Originally Posted by
topspin1617 Hmm.. well that's not the way to go. Just because representatives of classes commute, doesn't mean that all elements between the classes commute. For example, consider the classes $\displaystyle [(1\,2)],[(3\,4\,5)]\subseteq S_5$. There must be another way..
EDIT: Try this.
First, we need the fact that, for any finite group $\displaystyle G$ and subgroup $\displaystyle H$, $\displaystyle G\neq \bigcup_{a\in G}a^{-1}Ha$.
Now, we let $\displaystyle G$ act on itself by conjugation. Since it is assumed that the $\displaystyle g_i$ commute pairwise, we have $\displaystyle g_i^{-1}g_kg_i=g_k$ for all $\displaystyle 1\leq i,k \leq r$. That is, for each $\displaystyle k$, $\displaystyle g_1,\ldots ,g_r\in G_{g_k)$ (the stabilizer of $\displaystyle g_k$ under this group action).
Let $\displaystyle g\in G$ be arbitrary.
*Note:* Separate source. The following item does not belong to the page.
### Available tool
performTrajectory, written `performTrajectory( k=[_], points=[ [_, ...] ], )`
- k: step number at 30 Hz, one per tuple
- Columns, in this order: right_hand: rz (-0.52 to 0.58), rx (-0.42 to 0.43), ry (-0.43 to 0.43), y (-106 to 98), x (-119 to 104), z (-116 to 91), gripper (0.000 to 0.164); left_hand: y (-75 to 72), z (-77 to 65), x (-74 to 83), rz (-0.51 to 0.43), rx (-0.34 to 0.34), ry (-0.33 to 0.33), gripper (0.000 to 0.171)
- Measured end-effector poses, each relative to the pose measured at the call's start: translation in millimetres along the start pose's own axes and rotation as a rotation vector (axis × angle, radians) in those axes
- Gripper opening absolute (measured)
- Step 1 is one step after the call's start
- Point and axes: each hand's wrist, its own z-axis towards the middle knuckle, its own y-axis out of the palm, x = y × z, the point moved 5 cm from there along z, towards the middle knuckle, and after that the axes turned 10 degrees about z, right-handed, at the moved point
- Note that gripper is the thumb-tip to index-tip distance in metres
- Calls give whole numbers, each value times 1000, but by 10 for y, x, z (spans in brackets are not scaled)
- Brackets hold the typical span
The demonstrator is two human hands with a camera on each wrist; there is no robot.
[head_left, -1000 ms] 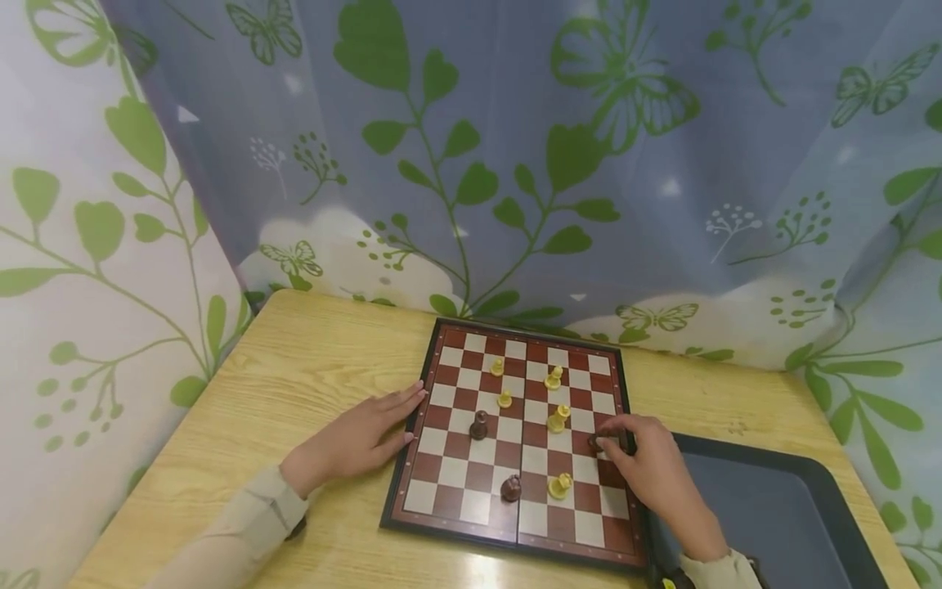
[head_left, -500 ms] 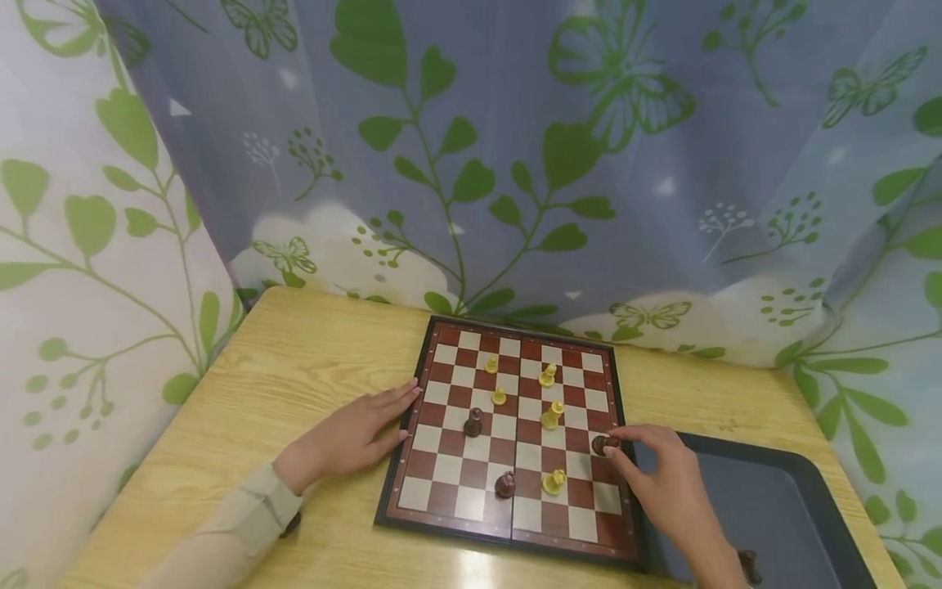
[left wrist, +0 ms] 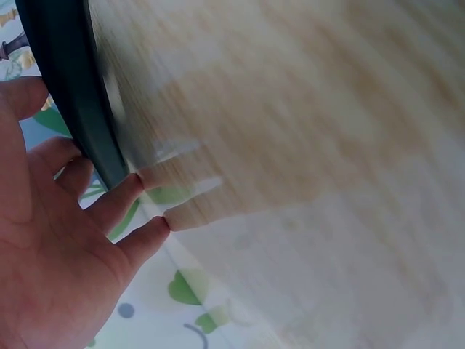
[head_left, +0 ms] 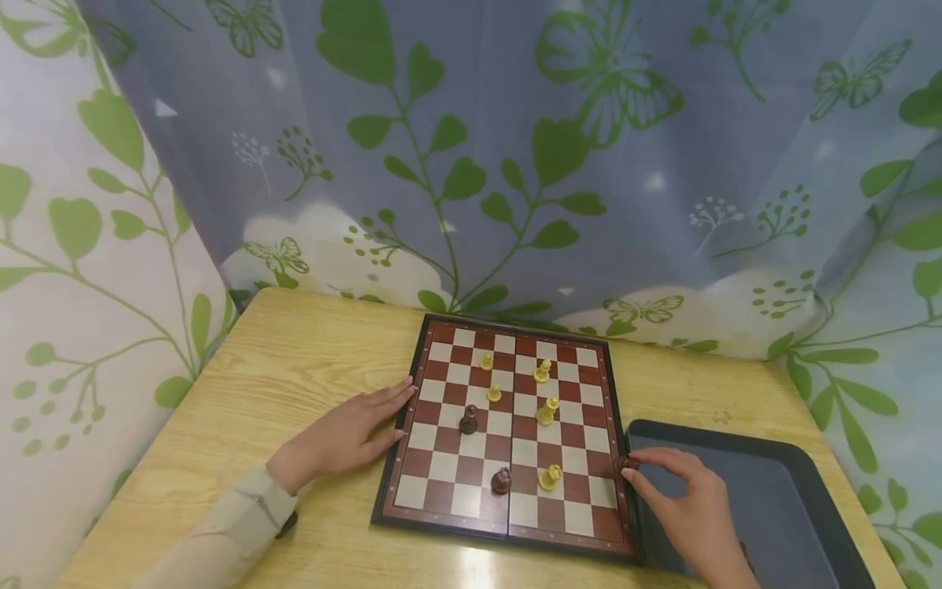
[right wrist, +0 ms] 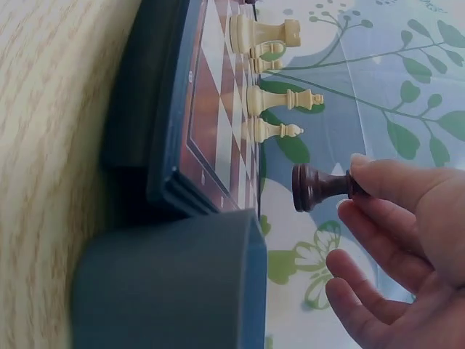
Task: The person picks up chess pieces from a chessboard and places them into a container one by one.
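In the head view my right hand pinches a dark brown chess piece over the right border of the chessboard. The right wrist view shows that chess piece in the air above the board's level, its round base facing down and its top hidden between thumb and fingers. My left hand lies along the board's left edge, fingers extended and fingertips at the rim. On the board stand several cream pieces, among them a king and a rook, plus two dark pieces, one a knight-like shape.
A dark grey tray sits against the board's right side, with a dark piece partly hidden by my right wrist. Another dark piece shows beside my left sleeve on the wooden table. A patterned curtain hangs behind.
My right hand has lifted the dark chess piece off the board's right side and carried it rightward to the tray's edge. My left hand stays at the board's edge; the view shifts slightly.
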Motion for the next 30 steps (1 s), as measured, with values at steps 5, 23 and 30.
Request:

Then there exist $\displaystyle i\in \{1,\ldots,r\},x\in G$ such that $\displaystyle g=x^{-1}g_ix$. Hence $\displaystyle g=x^{-1}g_ix\in x^{-1}G_{g_k}x$ for each $\displaystyle k$.
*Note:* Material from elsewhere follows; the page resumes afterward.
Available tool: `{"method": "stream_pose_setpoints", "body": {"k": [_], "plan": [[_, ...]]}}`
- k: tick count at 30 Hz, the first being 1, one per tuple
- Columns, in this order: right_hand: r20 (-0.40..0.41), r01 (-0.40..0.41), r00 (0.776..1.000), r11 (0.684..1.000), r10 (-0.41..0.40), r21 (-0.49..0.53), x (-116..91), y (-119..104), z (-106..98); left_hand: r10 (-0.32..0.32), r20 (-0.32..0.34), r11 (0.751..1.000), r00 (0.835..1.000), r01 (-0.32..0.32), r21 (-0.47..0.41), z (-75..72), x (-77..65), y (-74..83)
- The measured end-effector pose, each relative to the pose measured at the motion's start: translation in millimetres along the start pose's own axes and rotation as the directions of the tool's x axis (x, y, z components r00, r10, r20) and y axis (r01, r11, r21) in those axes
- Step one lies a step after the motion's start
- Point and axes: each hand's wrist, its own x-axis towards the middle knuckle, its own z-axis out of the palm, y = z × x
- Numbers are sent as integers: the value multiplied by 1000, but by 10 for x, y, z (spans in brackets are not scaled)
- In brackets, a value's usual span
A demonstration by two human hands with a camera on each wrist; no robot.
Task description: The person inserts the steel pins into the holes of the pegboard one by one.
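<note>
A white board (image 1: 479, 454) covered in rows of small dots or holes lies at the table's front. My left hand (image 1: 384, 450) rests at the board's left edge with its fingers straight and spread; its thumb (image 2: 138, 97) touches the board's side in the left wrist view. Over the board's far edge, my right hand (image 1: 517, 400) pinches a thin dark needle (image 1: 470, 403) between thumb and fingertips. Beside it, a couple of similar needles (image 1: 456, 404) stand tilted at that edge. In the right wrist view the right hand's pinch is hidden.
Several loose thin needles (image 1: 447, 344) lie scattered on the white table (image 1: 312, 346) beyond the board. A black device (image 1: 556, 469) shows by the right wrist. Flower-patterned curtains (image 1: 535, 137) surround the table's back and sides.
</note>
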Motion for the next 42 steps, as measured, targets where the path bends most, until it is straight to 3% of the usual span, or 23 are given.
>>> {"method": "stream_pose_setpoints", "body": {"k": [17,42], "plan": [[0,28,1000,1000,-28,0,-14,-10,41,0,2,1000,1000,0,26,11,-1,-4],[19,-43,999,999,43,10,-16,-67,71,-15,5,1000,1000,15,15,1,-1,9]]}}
We have shown that, for any $\displaystyle g\in G$, we can find $\displaystyle x\in G$ so that $\displaystyle g\in x^{-1}G_{g_k}x$. It follows that $\displaystyle G=\bigcup_{x\in G}x^{-1}G_{g_k}x$ (for each $\displaystyle k$).
By the claim above, since $\displaystyle G$ is finite, this forces $\displaystyle G=G_{g_k}$ for each $\displaystyle k$. That is, the conjugacy class of $\displaystyle g_k$ is $\displaystyle \{g_k\}$. We know that this means $\displaystyle g_k\in Z(G)$ and, since these elements form a complete set of representatives for the conjugacy classes of $\displaystyle G$, $\displaystyle G=\{g_1,\ldots,g_r\}$, and the group is abelian.